- [Material for this task]
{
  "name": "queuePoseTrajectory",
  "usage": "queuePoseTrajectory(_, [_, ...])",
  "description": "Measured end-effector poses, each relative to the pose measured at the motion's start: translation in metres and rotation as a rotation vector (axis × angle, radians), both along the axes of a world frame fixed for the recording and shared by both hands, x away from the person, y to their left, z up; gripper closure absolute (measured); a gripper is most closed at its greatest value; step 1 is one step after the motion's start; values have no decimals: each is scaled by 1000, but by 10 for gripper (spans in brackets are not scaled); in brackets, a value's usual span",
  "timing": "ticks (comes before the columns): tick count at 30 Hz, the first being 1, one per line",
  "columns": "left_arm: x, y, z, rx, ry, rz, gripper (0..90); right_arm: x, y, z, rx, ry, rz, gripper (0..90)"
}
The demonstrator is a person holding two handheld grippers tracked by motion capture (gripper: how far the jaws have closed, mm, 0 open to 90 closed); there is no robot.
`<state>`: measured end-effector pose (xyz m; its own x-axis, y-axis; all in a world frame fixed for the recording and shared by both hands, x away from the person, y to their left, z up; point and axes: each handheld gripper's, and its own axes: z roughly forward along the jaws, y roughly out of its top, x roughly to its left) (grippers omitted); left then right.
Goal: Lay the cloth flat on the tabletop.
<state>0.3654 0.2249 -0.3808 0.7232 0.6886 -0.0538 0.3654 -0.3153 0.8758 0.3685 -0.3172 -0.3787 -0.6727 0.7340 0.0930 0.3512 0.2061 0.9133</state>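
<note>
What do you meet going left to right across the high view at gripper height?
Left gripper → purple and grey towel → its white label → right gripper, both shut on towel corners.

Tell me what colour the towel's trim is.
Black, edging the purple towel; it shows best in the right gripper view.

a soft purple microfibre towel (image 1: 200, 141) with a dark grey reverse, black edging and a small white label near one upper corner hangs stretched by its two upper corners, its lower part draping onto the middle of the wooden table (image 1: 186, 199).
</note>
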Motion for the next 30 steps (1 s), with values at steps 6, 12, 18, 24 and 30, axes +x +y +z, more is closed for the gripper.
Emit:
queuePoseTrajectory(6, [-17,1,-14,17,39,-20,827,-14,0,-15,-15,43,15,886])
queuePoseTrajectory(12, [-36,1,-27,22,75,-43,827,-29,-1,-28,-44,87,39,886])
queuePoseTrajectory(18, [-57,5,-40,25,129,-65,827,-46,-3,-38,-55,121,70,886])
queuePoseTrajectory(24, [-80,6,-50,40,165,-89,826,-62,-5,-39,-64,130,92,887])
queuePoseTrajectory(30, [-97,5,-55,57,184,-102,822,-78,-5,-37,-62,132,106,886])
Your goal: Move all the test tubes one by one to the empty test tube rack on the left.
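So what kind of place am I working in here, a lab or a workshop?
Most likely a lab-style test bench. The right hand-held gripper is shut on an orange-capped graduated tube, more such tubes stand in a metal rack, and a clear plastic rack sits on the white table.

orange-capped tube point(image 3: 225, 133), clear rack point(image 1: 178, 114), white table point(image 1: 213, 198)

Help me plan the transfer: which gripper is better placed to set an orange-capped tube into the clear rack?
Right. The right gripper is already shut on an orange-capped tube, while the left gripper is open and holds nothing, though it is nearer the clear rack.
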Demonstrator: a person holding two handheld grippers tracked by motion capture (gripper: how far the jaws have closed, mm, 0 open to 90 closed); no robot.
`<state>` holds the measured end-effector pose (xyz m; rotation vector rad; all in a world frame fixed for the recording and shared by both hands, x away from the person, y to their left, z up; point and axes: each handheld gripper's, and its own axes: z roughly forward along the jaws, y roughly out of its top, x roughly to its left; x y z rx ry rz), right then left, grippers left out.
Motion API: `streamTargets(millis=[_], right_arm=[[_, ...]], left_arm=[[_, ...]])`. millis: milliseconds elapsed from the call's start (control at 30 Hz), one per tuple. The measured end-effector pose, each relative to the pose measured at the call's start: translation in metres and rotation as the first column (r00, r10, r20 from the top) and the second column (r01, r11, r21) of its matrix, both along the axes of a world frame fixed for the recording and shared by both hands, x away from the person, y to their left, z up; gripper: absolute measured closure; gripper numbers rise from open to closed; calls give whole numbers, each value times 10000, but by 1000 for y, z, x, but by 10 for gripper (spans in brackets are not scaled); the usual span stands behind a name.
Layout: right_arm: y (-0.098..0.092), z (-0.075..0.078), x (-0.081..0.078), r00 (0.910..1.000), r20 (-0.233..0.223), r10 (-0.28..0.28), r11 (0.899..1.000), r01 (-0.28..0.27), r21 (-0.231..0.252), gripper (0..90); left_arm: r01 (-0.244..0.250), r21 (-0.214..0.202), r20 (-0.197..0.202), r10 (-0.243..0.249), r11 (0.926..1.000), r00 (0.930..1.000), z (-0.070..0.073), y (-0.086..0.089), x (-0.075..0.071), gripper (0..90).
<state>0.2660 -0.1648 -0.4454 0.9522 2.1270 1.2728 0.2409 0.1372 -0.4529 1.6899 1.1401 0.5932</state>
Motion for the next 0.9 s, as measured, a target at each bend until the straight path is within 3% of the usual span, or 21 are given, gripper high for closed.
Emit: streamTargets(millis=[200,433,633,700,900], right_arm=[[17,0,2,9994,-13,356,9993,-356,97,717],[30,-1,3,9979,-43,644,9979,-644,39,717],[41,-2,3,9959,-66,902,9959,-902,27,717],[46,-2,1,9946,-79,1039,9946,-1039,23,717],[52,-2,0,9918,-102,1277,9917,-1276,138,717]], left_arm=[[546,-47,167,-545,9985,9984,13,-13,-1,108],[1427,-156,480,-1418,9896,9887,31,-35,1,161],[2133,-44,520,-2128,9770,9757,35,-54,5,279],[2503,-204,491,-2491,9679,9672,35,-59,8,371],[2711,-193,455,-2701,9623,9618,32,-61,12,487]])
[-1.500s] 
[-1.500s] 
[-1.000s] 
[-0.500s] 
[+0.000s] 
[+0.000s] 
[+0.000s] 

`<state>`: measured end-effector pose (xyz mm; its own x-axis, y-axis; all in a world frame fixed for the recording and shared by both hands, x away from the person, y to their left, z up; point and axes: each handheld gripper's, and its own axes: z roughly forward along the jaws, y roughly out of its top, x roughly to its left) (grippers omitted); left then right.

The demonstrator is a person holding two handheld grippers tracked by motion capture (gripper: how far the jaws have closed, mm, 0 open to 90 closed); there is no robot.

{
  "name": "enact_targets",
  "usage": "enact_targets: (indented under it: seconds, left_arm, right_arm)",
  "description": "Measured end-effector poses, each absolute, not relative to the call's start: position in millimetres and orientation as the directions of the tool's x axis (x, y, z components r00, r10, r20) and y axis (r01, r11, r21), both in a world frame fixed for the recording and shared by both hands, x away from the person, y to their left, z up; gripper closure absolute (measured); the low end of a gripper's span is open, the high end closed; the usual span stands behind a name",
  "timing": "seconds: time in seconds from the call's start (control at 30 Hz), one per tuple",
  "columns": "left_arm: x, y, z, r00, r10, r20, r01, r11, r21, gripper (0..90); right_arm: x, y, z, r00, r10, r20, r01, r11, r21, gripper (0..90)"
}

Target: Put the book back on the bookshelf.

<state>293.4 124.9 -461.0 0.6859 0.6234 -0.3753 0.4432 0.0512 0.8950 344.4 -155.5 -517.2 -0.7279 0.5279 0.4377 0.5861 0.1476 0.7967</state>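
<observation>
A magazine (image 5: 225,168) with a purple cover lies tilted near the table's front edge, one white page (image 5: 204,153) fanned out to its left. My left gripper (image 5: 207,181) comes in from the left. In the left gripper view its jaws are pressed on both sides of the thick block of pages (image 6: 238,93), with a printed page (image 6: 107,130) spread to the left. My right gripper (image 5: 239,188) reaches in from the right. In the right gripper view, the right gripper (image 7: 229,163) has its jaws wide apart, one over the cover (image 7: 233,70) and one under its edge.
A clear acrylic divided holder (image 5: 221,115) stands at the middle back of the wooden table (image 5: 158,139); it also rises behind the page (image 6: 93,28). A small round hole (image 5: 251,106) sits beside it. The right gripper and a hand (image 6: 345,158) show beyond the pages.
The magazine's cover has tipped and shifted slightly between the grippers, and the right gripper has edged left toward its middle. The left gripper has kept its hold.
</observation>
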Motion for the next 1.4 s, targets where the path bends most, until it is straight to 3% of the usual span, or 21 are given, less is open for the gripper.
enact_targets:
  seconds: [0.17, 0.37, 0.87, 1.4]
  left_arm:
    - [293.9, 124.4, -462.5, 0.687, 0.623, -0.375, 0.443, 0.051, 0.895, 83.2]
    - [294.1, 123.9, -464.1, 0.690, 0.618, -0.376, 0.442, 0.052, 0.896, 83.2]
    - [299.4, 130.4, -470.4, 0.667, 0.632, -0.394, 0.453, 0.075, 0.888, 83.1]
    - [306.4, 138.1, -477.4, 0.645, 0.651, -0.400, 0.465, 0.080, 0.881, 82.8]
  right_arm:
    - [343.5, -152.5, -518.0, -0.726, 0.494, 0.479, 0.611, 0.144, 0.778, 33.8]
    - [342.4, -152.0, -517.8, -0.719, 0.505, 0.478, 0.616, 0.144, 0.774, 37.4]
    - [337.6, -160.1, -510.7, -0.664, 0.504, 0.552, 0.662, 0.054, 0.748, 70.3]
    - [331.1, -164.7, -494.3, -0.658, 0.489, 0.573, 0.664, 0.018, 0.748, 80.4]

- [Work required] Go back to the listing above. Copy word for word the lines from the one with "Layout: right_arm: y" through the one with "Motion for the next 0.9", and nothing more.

- [Exercise result]
Layout: right_arm: y (-0.098..0.092), z (-0.075..0.078), x (-0.081..0.078), r00 (0.910..1.000), r20 (-0.233..0.223), r10 (-0.28..0.28), r11 (0.899..1.000), r01 (-0.28..0.27), r21 (-0.231..0.252), gripper (0..90); left_arm: r01 (-0.244..0.250), r21 (-0.214..0.202), r20 (-0.197..0.202), r10 (-0.243..0.249), r11 (0.926..1.000), r00 (0.930..1.000), z (-0.070..0.073), y (-0.086..0.089), x (-0.075..0.071), gripper (0..90).
<state>0.2660 -0.1648 -0.4454 0.9522 2.1270 1.2728 0.2409 0.1372 -0.4529 1.6899 1.1401 0.5932</state>
Motion for the next 0.9 s, as measured, a target at each bend until the straight path is within 3% of the usual span, or 21 are given, gripper high for closed.

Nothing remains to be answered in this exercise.